§ Task statement
Write out the listing below character for character, though without its pictures.

§ Provided material
────────────────

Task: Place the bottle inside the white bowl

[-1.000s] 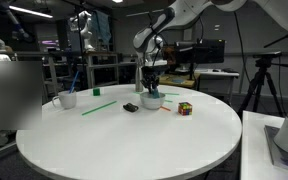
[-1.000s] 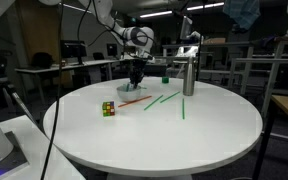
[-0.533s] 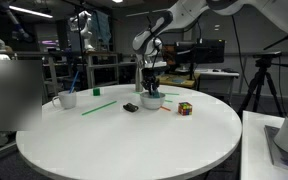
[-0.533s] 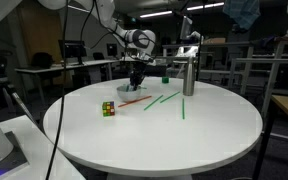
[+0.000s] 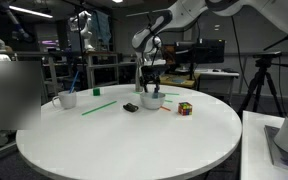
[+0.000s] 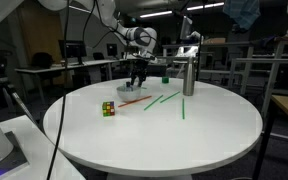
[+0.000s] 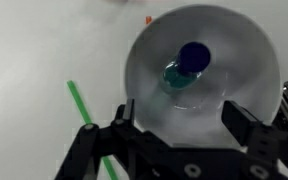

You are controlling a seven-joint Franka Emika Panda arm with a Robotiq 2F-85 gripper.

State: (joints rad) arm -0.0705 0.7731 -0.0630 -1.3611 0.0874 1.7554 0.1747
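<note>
Robotiq gripper (image 7: 176,110) is spread wide with nothing between the jaws. In wrist view its black fingers (image 7: 246,125) straddle the near rim of the round plain white bowl (image 7: 249,55). The small short bottle (image 7: 187,65), green body with a dark top as seen from above, sits inside the white bowl, a bit toward 9 o'clock of the bowl's centre. Key relation: from the gripper the bottle lies at 12 o'clock in wrist view, below and slightly ahead of the open jaws, apart from both fingers. Its long axis points roughly up at the camera, so I read it as upright or close to it; can't rule out a slight lean. In both exterior views the gripper (image 5: 151,85) hangs just above the bowl (image 6: 131,94) on the round white table (image 5: 134,145); the bottle is too small to pick out there. Multicoloured puzzle cube (image 5: 185,108) sits near the bowl at 3 o'clock in an exterior view, and a thin green straw (image 7: 84,110) lies at 9 o'clock in wrist view. Neither is in the way. My read: placement is done and a straight lift clear is what's left. Only risk is a finger clipping the rim or the bottle top on a sideways drift.
</note>
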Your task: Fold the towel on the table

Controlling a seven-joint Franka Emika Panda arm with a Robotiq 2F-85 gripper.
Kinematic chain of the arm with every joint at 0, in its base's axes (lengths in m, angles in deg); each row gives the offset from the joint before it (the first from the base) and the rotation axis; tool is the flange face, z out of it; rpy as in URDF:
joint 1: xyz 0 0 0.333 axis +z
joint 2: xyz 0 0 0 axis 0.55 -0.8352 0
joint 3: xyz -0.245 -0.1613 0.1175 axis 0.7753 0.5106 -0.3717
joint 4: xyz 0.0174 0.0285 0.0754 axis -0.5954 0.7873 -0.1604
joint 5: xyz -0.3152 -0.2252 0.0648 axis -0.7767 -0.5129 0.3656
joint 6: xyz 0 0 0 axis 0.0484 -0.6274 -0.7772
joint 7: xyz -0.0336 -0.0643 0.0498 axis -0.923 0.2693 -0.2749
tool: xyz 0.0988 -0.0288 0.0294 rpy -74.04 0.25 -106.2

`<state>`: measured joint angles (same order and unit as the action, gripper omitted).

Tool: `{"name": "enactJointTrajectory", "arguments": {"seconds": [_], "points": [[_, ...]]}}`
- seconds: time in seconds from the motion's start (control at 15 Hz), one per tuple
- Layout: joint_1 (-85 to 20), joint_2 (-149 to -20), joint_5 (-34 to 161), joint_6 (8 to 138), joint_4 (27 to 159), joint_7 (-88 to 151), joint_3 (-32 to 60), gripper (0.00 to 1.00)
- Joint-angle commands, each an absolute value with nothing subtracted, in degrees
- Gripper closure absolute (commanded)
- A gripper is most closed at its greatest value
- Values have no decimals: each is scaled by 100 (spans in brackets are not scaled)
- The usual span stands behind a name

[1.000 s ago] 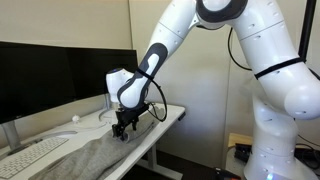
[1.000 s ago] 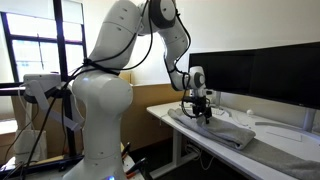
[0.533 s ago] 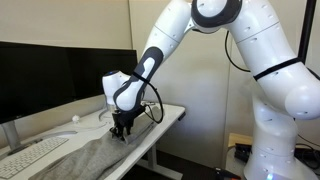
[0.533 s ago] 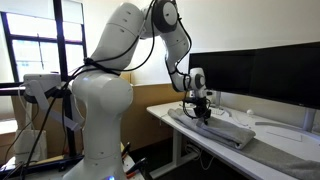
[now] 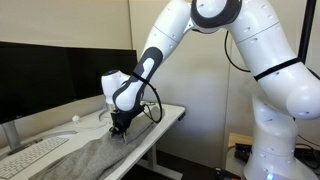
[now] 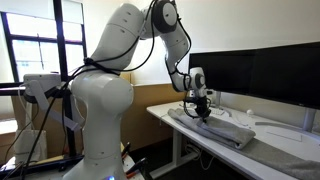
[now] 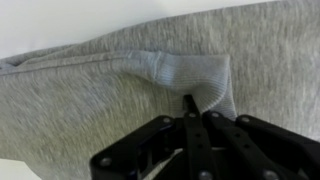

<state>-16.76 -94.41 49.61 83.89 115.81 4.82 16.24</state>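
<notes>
The gripper point(image 5: 119, 130) stands straight down on the towel point(image 5: 90, 158), at its right end, near the rounded corner of the table point(image 5: 172, 112). In the wrist view the jaws are pressed narrow together, pinching a raised ridge of hem between them. Gripping at the end likely gives a free edge to carry left over the rest of the cloth, which lies flat along the table, just beside the keyboard point(image 5: 30, 155)

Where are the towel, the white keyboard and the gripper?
the towel point(image 5: 95, 156): in an exterior view, on the flat middle of the cloth.
the white keyboard point(image 5: 35, 155): in an exterior view, on its keys.
the gripper point(image 7: 190, 103): in the wrist view, between its fingers' tips.
</notes>
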Motion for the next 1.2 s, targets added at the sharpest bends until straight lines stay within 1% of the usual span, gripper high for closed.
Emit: {"name": "enactJointTrajectory", "arguments": {"seconds": [0.0,0.47,0.73,0.8,0.93,1.13], "points": [[-1415,-9322,4596,8633,11609,-12,1797,95],[-859,-9149,3974,8706,11092,-898,1754,95],[-768,-9146,3771,8662,10890,-1109,1710,98],[-770,-9120,3695,8623,10887,-1130,1739,72],[-780,-9051,3525,8599,10966,-1124,1772,71],[-781,-9041,3216,8498,11117,-1081,1803,53]]}}
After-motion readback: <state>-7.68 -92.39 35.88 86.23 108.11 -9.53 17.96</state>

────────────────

§ Your solution
Task: Place the bottle inside the white bowl

[-1.000s] 
[-1.000s] 
[-0.533s] 
[-0.533s] 
[+0.000s] 
[+0.000s] 
[+0.000s] 

You are controlling a seven-joint Franka Emika Panda arm with a Robotiq 2F-85 gripper.

State: (joints rad) arm -0.0705 0.7731 -0.0630 -1.3611 0.0874 1.7554 0.1747
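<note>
Robotiq gripper (image 7: 176,110) is spread wide with nothing between the jaws. In wrist view its black fingers (image 7: 246,125) straddle the near rim of the round plain white bowl (image 7: 249,55). The small short bottle (image 7: 187,65), green body with a dark top as seen from above, sits inside the white bowl, a bit toward 9 o'clock of the bowl's centre. Key relation: from the gripper the bottle lies at 12 o'clock in wrist view, below and slightly ahead of the open jaws, apart from both fingers. Its long axis points roughly up at the camera, so I read it as upright or close to it; can't rule out a slight lean. In both exterior views the gripper (image 5: 151,85) hangs just above the bowl (image 6: 131,94) on the round white table (image 5: 134,145); the bottle is too small to pick out there. Multicoloured puzzle cube (image 5: 185,108) sits near the bowl at 3 o'clock in an exterior view, and a thin green straw (image 7: 84,110) lies at 9 o'clock in wrist view. Neither is in the way. My read: placement is done and a straight lift clear is what's left. Only risk is a finger clipping the rim or the bottle top on a sideways drift.
</note>
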Your task: Fold the towel on the table

Controlling a seven-joint Franka Emika Panda arm with a Robotiq 2F-85 gripper.
Kinematic chain of the arm with every joint at 0, in its base's axes (lengths in m, angles in deg); each row gives the offset from the joint before it (the first from the base) and the rotation axis; tool is the flange face, z out of it; rpy as in URDF:
joint 1: xyz 0 0 0.333 axis +z
joint 2: xyz 0 0 0 axis 0.55 -0.8352 0
joint 3: xyz -0.245 -0.1613 0.1175 axis 0.7753 0.5106 -0.3717
joint 4: xyz 0.0174 0.0285 0.0754 axis -0.5954 0.7873 -0.1604
joint 5: xyz -0.3152 -0.2252 0.0648 axis -0.7767 -0.5129 0.3656
joint 6: xyz 0 0 0 axis 0.0484 -0.6274 -0.7772
joint 7: xyz -0.0336 -0.0643 0.0498 axis -0.923 0.2693 -0.2749
tool: xyz 0.0988 -0.0288 0.0294 rpy -74.04 0.25 -106.2

`<state>`: measured joint angles (same order and unit as the action, gripper omitted).

Tool: `{"name": "enactJointTrajectory", "arguments": {"seconds": [_], "points": [[_, ...]]}}`
- seconds: time in seconds from the motion's start (control at 15 Hz), one per tuple
- Layout: joint_1 (-85 to 20), joint_2 (-149 to -20), joint_5 (-34 to 161), joint_6 (8 to 138), joint_4 (27 to 159), joint_7 (-88 to 151), joint_3 (-32 to 60), gripper (0.00 to 1.00)
- Joint-angle commands, each an absolute value with nothing subtracted, in degrees
- Gripper closure absolute (commanded)
- A gripper is most closed at its greatest value
- Values have no decimals: each is scaled by 100 (spans in brackets are not scaled)
- The usual span stands behind a name

[1.000 s ago] 
[1.000 s ago] 
[0.533 s ago] 
[0.533 s ago] 
[now] 
[now] 
[now] 

<state>-16.76 -94.41 49.61 83.89 115.81 4.82 16.24</state>
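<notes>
The gripper point(image 5: 119, 130) stands straight down on the towel point(image 5: 90, 158), at its right end, near the rounded corner of the table point(image 5: 172, 112). In the wrist view the jaws are pressed narrow together, pinching a raised ridge of hem between them. Gripping at the end likely gives a free edge to carry left over the rest of the cloth, which lies flat along the table, just beside the keyboard point(image 5: 30, 155)

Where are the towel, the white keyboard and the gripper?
the towel point(image 5: 95, 156): in an exterior view, on the flat middle of the cloth.
the white keyboard point(image 5: 35, 155): in an exterior view, on its keys.
the gripper point(image 7: 190, 103): in the wrist view, between its fingers' tips.
</notes>
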Motion for the next 1.2 s, targets added at the sharpest bends until straight lines stay within 1% of the usual span, gripper high for closed.
Emit: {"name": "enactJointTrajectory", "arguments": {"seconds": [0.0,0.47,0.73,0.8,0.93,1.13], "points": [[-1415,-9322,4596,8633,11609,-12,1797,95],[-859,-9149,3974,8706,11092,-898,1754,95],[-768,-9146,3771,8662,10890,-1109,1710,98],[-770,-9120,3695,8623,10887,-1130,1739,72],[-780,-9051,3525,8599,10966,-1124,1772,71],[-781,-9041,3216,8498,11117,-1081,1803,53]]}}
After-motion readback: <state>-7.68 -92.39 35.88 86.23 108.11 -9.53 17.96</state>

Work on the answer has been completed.